Abrechnung gemäß „unberechtigte Nutzung“EVU-bedingte Abstellungen in Serviceeinrichtungen sind ab der ersten Minute entgeltpflichtig und gemäß Ziffer 7.3.1.6.1.5 lit. e) der INB innerhalb von drei Werktagen nach Nutzungsbeginn über APN an- bzw. nachzumelden.
Bitte beachten Sie, dass die jeweiligen Nachmeldungen über APN die einzige Möglichkeit sind, „unberechtigte Nutzungen“ in Serviceeinrichtungen bei EVU-bedingten Abstellungen in Serviceeinrichtungen zu vermeiden. Bei Versäumnis der Nachmeldung erfolgt eine Abrechnung gemäß Ziffer 7.3.1.4.7 der INB 2026 als unberechtigte Nutzung.
2. Geplante Abstellungen:
Über das Trassenportal DB InfraGO (TPN) bestellte Kundenhalte müssen nur nachgemeldet werden, wenn diese dispositiv in Gleise der Serviceeinrichtungen durchgeführt werden und länger als 60 Minuten andauern. Die Nachmeldung hat gemäß Ziffer 7.3.1.6.1.5 lit. e) der INB innerhalb von drei Werktagen nach Nutzungsbeginn über APN zu erfolgen. Nach 60 Minuten wird das Regelentgelt gemäß des Anlagenpreissystems der DB InfraGO abgerechnet. Der über TPN bestellte Halt wird dann nicht noch einmal separat abgerechnet, dieser ist dann mit der nachgemeldeten Anmeldung der Serviceeinrichtung abgegolten.

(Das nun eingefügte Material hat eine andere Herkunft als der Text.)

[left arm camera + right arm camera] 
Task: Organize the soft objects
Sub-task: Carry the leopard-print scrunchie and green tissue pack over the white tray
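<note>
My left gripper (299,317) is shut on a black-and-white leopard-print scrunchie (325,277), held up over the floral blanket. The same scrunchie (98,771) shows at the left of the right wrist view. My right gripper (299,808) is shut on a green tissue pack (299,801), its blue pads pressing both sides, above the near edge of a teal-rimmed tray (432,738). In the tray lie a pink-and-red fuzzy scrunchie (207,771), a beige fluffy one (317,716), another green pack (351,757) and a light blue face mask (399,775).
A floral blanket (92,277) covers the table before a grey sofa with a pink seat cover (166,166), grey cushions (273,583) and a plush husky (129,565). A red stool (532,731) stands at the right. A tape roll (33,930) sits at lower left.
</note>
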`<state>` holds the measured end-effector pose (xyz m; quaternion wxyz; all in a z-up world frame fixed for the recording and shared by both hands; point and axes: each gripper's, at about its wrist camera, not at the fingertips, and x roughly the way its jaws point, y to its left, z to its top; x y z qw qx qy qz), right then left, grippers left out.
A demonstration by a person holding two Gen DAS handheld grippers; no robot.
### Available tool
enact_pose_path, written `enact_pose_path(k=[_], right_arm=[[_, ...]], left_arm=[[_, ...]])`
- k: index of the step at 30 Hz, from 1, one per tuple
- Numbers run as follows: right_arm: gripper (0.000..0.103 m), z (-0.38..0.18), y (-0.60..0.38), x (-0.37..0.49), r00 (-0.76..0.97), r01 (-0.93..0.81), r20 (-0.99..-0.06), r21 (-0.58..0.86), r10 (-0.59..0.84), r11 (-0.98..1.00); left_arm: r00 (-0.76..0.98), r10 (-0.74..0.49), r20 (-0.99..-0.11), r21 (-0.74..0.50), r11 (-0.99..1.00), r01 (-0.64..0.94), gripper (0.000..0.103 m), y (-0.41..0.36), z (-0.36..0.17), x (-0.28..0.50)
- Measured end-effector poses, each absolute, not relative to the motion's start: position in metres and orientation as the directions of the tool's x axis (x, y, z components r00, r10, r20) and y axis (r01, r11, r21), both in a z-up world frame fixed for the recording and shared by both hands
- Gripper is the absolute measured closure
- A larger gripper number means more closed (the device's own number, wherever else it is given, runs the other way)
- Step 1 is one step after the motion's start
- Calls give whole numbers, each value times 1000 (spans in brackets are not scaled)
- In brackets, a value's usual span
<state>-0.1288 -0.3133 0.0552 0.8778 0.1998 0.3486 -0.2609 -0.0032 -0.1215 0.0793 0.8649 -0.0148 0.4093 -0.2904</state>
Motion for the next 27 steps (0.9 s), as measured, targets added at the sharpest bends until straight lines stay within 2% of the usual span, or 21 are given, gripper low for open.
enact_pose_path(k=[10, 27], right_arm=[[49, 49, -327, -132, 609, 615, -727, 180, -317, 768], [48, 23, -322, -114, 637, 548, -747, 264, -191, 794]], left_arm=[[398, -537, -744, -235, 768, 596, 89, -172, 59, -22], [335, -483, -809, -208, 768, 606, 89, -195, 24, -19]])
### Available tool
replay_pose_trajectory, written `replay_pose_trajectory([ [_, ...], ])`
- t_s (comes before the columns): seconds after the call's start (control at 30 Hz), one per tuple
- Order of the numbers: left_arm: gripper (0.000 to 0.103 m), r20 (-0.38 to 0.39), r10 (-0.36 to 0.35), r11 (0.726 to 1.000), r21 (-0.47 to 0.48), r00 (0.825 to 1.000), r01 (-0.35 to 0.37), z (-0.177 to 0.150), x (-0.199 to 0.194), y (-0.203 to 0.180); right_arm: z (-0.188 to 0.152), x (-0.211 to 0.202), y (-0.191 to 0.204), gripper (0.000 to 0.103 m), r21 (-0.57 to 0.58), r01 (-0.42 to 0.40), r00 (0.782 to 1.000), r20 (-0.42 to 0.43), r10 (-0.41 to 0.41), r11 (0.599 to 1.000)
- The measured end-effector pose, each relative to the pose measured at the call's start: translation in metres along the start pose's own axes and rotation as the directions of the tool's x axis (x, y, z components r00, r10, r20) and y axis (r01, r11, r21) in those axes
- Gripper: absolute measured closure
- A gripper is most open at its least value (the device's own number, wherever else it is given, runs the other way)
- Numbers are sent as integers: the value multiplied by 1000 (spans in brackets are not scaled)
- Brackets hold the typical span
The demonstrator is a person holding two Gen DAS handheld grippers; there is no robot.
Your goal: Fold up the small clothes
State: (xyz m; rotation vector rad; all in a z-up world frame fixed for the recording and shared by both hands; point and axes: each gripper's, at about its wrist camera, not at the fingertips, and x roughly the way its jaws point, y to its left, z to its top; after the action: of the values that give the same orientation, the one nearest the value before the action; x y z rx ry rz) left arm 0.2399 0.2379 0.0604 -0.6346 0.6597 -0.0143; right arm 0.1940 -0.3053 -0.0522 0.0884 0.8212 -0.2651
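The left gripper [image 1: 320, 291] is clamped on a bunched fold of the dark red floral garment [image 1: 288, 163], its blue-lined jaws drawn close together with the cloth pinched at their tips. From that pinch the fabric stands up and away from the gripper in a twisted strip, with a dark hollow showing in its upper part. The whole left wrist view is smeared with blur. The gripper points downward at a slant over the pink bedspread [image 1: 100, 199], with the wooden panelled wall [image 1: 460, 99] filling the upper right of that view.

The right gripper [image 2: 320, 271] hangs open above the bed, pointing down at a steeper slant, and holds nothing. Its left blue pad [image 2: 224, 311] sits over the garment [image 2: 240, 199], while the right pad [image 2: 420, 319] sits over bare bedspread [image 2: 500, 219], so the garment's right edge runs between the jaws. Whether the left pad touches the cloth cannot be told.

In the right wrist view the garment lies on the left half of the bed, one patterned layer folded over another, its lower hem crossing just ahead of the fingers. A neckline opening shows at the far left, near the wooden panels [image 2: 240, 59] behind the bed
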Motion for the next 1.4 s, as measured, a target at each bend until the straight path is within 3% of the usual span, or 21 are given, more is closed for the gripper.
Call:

3. Unberechtigte Nutzung von Gleisen mit der Produktkategorie Disposition:
Grundlage für die Berechnung der unberechtigten Nutzung ist zukünftig nicht mehr das bisherige „Slot-Entgelt“ in Höhe von 50 Euro, sondern das jeweils zugrunde liegende Entgelt gemäß der Funktionalität Abstellung. Diese Berechnung werden wir mit sofortiger Wirkung vornehmen und zudem rückwirkend für das Jahr 2026 anwenden. Die Gutschriften in Höhe des Differenzbetrages zur neuen Abrechnungslogik werden bis Juli 2026 erfolgen.